# Usher flashlights



## dshriver (Nov 18, 2013)

Hello everyone,

My performance center needs to replace its stock of usher flashlights. I need something inexpensive and that runs from AAA or AA cells. We issue 14 to the ushers for each show. While they usually get returned some do walk away. The ones we have now are fairly cheap so they break often. I'd like to order 100 for our stock. Can anyone recommend a good usher flashlight?

-d


----------



## JohnD (Nov 18, 2013)

In the off topic forum one time, these were mentioned and a number of cb posters ordered them, I am very happy with the ones I got. They do ship from Hong Kong so allow a couple of weeks for shipping. 
http://www.amazon.com/dp/B006E0QAFY/?tag=controlbooth-20


----------



## MNicolai (Nov 18, 2013)

Would these not work for your ushers? 

Cheaper to replace the flashlight than the batteries, with just enough light to look at someone's ticket and guide them to their seat without so much light it's a distraction, plus you can buy a whole lot of keyring-type flashlights for just $100, and if someone ever walks off with them, don't worry about it because it's literally not worth the value of your time or theirs to waste any time trying to return it.

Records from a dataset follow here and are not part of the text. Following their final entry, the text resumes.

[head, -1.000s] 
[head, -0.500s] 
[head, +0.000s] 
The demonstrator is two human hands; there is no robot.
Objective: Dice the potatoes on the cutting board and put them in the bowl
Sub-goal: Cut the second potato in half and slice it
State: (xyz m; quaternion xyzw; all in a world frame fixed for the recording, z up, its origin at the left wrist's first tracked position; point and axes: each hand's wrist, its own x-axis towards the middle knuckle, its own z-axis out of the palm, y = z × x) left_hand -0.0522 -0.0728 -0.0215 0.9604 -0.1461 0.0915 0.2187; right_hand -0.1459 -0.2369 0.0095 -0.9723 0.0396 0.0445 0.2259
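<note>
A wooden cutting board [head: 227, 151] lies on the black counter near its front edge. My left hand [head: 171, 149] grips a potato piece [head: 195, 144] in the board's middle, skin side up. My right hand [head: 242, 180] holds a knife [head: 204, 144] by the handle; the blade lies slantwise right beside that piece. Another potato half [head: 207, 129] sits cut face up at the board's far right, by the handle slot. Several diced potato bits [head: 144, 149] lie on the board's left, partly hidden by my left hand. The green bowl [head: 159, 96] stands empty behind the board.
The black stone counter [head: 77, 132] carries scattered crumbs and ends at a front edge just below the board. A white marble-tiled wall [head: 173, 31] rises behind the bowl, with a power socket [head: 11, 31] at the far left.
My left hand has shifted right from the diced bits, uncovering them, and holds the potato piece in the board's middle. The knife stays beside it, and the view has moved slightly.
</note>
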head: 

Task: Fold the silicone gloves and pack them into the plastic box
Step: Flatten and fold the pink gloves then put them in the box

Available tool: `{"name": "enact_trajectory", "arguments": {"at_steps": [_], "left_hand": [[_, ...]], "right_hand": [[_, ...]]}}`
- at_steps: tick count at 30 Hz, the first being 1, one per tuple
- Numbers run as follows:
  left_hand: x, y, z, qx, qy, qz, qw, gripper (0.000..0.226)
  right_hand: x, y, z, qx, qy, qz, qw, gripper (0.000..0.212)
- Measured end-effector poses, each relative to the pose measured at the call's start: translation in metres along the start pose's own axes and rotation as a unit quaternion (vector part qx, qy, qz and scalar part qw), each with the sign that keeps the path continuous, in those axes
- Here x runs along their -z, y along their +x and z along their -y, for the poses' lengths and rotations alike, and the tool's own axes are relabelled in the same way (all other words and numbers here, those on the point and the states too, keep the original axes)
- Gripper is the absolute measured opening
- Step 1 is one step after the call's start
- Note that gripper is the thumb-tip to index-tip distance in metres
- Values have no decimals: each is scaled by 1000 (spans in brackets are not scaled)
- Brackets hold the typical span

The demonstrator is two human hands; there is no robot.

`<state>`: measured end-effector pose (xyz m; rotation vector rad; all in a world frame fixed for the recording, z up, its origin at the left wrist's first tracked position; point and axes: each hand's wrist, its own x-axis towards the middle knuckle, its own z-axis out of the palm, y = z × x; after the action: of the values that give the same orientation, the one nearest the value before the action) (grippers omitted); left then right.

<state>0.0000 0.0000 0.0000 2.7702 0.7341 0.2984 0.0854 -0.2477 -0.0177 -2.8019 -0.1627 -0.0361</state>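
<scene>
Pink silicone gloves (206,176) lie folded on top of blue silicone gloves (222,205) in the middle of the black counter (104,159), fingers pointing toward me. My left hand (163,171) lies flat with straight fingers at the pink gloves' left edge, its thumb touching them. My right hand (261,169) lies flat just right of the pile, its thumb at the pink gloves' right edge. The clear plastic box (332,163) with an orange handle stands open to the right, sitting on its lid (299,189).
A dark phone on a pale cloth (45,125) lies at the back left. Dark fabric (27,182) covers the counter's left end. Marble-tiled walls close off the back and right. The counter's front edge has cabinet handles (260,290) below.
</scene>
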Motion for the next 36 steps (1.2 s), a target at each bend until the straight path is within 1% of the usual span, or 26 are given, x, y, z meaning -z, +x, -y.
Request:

Whatever you choose, I'd recommend buying a few different kinds and testing them out before you buy en masse.


----------



## BillConnerFASTC (Nov 18, 2013)

I bought several cards of 10 LED flashlights - three AA batteries included - for $10 at Home Depot several years ago. All still working. Maybe too bright but at least rubbery and shock proof and quiet if dropped. At a buck a piece - hard to beat.

MNicolai - I hope you meant $1.00, not $100.00.


----------



## MNicolai (Nov 18, 2013)

BillConnerASTC said:


> MNicolai - I hope you meant $1.00, not $100.00.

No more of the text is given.